■ **What is needed**: If a line below falls between the line with "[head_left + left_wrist" and the line with "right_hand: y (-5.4", or is one of those two, output it exactly; output nothing else and no pictures.

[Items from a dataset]
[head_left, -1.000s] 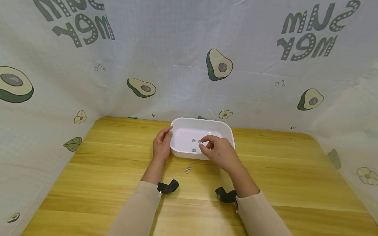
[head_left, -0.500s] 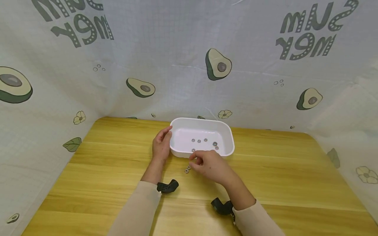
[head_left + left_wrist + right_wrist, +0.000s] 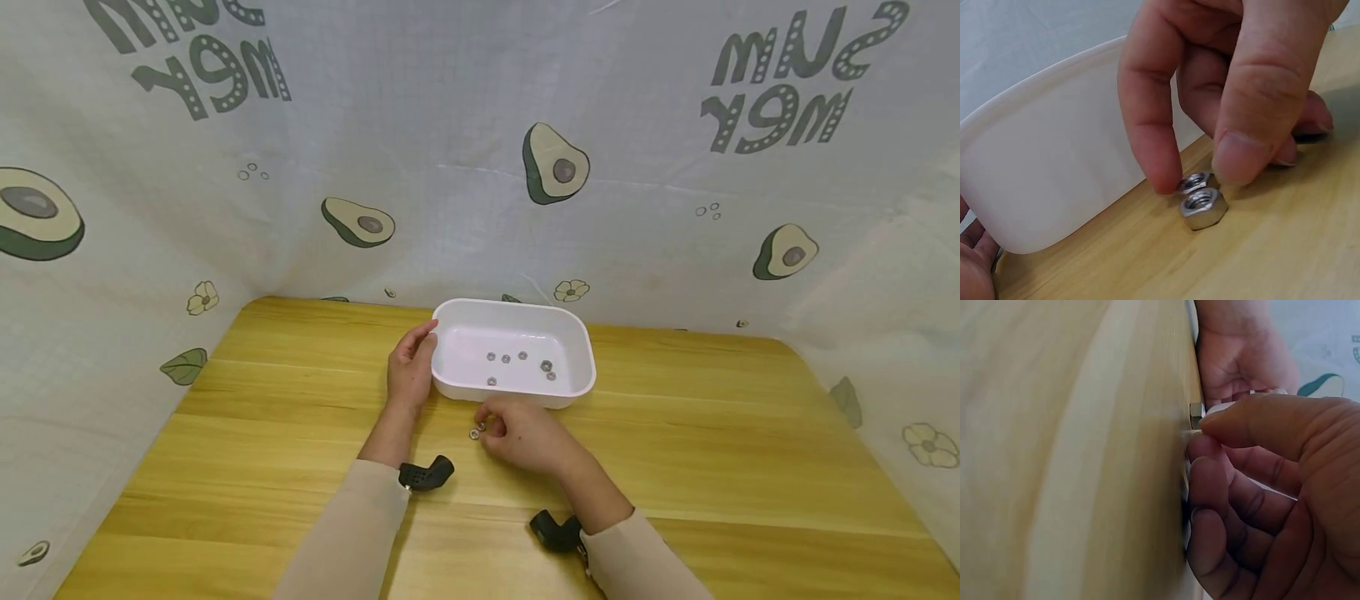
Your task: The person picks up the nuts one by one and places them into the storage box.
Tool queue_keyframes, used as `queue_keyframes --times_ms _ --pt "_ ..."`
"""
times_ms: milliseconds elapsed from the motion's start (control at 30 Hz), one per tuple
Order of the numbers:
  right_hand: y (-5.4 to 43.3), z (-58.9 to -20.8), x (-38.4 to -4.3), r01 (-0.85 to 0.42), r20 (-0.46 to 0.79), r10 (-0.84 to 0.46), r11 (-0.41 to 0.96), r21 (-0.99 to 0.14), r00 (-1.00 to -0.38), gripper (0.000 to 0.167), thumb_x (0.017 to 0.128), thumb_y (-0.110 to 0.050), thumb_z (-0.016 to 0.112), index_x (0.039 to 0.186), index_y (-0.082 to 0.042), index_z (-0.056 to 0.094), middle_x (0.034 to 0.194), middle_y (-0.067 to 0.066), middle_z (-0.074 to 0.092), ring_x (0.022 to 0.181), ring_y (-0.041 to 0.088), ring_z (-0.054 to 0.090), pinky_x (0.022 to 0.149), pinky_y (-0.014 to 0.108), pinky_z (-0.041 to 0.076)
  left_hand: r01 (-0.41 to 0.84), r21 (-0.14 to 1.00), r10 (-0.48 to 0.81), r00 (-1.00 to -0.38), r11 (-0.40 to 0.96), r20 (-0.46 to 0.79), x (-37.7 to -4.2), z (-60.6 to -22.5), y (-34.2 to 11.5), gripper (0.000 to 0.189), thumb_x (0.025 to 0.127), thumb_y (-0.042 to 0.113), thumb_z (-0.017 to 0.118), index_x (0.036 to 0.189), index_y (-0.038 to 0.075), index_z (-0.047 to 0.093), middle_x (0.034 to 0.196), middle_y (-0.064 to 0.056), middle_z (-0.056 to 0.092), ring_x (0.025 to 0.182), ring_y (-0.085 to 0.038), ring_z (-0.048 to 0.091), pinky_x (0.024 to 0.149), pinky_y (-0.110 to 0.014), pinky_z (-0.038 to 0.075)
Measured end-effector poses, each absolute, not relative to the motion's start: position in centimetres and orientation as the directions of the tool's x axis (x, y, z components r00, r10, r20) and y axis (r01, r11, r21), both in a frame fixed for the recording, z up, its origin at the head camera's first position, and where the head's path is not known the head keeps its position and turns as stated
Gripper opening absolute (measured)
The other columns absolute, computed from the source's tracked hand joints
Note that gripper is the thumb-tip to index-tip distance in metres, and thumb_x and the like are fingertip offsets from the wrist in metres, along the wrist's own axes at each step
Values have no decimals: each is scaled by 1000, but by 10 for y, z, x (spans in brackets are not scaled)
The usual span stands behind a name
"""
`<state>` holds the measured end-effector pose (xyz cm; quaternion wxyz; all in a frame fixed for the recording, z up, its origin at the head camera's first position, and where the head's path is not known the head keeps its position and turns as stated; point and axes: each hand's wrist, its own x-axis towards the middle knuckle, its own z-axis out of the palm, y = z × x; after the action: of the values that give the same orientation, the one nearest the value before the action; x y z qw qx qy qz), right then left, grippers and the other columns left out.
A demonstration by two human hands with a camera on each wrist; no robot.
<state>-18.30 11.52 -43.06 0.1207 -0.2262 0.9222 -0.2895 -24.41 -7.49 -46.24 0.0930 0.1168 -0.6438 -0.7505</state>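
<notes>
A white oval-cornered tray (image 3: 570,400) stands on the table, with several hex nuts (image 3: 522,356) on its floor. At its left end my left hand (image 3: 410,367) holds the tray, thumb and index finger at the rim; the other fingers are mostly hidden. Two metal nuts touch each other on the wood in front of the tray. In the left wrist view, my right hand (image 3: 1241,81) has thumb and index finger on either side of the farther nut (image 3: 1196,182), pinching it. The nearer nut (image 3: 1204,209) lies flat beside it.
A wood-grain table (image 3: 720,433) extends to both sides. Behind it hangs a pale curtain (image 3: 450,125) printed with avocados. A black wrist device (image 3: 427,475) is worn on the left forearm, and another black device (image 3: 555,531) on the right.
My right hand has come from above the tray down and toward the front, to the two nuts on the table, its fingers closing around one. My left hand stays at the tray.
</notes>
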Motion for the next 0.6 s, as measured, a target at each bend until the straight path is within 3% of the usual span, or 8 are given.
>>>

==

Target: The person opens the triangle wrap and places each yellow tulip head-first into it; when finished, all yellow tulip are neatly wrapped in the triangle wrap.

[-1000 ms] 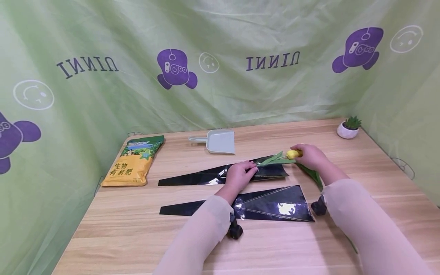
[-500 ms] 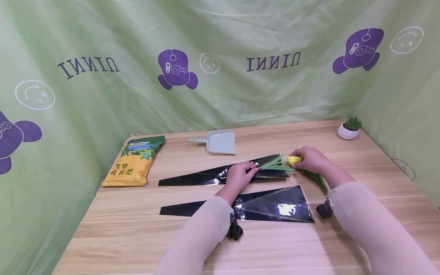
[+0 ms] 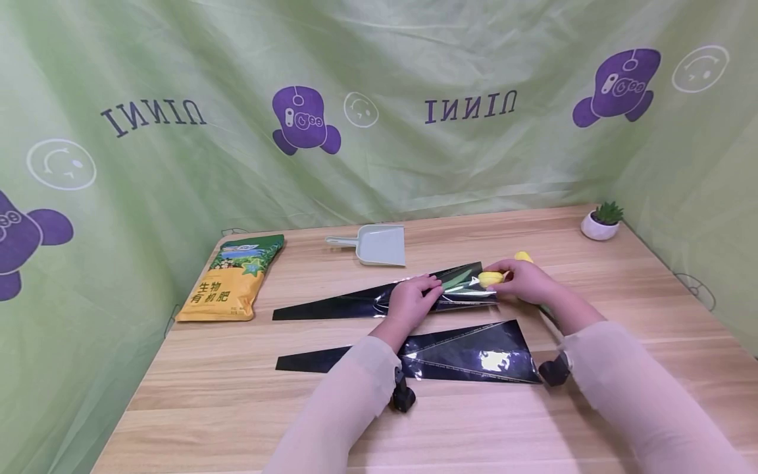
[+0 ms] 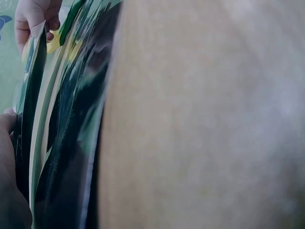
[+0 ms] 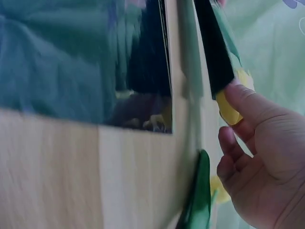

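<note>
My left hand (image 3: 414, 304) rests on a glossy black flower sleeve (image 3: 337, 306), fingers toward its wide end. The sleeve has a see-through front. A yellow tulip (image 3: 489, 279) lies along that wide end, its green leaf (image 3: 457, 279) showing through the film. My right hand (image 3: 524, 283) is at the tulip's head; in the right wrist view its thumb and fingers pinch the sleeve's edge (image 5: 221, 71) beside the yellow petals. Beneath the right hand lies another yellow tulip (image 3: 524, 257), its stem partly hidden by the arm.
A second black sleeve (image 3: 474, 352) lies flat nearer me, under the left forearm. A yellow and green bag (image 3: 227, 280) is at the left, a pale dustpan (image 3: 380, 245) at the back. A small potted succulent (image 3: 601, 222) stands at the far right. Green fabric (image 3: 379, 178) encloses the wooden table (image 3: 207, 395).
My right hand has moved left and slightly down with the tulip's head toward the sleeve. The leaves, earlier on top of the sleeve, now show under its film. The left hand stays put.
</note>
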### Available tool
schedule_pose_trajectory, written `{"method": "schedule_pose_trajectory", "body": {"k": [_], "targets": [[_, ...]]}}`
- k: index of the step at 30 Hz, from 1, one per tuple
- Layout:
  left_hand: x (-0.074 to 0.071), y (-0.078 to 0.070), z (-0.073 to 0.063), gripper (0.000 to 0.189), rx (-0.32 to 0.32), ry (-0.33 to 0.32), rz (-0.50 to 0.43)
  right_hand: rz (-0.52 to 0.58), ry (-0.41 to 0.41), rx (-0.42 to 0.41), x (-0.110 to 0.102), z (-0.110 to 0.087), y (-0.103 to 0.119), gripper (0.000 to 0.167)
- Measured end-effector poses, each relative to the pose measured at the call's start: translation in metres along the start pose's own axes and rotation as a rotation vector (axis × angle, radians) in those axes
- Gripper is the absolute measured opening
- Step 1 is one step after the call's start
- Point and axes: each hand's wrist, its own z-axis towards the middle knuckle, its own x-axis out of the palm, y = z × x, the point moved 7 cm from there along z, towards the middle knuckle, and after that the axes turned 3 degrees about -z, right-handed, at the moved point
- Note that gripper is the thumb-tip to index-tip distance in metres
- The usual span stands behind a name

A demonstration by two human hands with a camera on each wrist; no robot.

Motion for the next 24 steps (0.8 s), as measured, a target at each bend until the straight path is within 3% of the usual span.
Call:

■ **Result below**:
[head_left + left_wrist + right_wrist, +0.000s] 
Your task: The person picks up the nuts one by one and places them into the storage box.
Tool queue_keyframes, used as `queue_keyframes --times_ms _ --pt "_ ..."`
"""
times_ms: milliseconds elapsed from the motion's start (control at 30 Hz), one per tuple
Order of the numbers:
  right_hand: y (-5.4 to 43.3), z (-58.9 to -20.8), x (-38.4 to -4.3), r01 (-0.85 to 0.42), r20 (-0.46 to 0.79), r10 (-0.84 to 0.46), r11 (-0.41 to 0.96), r21 (-0.99 to 0.14), r00 (-1.00 to -0.38), gripper (0.000 to 0.167), thumb_x (0.017 to 0.128), thumb_y (-0.110 to 0.050), thumb_z (-0.016 to 0.112), index_x (0.039 to 0.186), index_y (-0.082 to 0.042), index_z (-0.056 to 0.094), middle_x (0.034 to 0.194), middle_y (-0.067 to 0.066), middle_z (-0.074 to 0.092), ring_x (0.022 to 0.181), ring_y (-0.041 to 0.088), ring_z (-0.054 to 0.090), pinky_x (0.022 to 0.149), pinky_y (-0.014 to 0.108), pinky_z (-0.041 to 0.076)

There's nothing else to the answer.